▸ **Exercise objective**:
Take the line that contains "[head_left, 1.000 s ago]" as the first line and the last line of the material below as the final one; reproduce exactly the lines between, inclusive.

▸ **Source material**:

>>

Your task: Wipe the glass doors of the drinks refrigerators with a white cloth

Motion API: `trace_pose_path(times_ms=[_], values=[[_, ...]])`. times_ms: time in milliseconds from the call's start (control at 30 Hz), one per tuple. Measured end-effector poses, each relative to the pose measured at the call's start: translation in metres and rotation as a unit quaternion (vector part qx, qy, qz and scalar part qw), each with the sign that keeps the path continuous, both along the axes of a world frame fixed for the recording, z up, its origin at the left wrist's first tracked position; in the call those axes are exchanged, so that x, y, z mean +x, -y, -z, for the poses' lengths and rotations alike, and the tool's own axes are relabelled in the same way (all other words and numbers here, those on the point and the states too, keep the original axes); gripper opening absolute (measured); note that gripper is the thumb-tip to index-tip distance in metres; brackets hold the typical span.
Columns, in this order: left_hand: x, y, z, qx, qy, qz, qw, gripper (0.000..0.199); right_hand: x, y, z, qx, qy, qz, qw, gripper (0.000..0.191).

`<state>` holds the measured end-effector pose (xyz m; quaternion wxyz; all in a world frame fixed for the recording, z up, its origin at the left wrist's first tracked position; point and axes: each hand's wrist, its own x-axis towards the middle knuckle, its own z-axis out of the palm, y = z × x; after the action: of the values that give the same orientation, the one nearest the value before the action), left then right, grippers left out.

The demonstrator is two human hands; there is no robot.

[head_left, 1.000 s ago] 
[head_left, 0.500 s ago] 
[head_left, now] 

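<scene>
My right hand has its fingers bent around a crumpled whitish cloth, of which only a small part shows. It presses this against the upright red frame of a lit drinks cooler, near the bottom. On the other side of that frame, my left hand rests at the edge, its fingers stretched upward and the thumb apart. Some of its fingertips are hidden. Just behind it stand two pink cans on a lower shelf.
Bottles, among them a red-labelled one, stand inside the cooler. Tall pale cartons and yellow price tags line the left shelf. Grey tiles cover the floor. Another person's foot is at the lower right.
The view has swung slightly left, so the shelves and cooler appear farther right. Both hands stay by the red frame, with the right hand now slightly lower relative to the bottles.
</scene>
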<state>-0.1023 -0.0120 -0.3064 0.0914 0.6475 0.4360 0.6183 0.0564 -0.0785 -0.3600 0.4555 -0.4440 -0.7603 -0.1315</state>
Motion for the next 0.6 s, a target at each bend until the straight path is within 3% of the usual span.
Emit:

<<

▸ **Answer to this exercise**:
[head_left, 1.000 s ago] 
[head_left, 0.500 s ago] 
[head_left, now] 

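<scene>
My right hand has its fingers bent around a crumpled whitish cloth, of which only a small part shows. It presses this against the upright red frame of a lit drinks cooler, near the bottom. On the other side of that frame, my left hand rests at the edge, its fingers stretched upward and the thumb apart. Some of its fingertips are hidden. Just behind it stand two pink cans on a lower shelf.
Bottles, among them a red-labelled one, stand inside the cooler. Tall pale cartons and yellow price tags line the left shelf. Grey tiles cover the floor. Another person's foot is at the lower right.
The view has swung slightly left, so the shelves and cooler appear farther right. Both hands stay by the red frame, with the right hand now slightly lower relative to the bottles.
</scene>
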<state>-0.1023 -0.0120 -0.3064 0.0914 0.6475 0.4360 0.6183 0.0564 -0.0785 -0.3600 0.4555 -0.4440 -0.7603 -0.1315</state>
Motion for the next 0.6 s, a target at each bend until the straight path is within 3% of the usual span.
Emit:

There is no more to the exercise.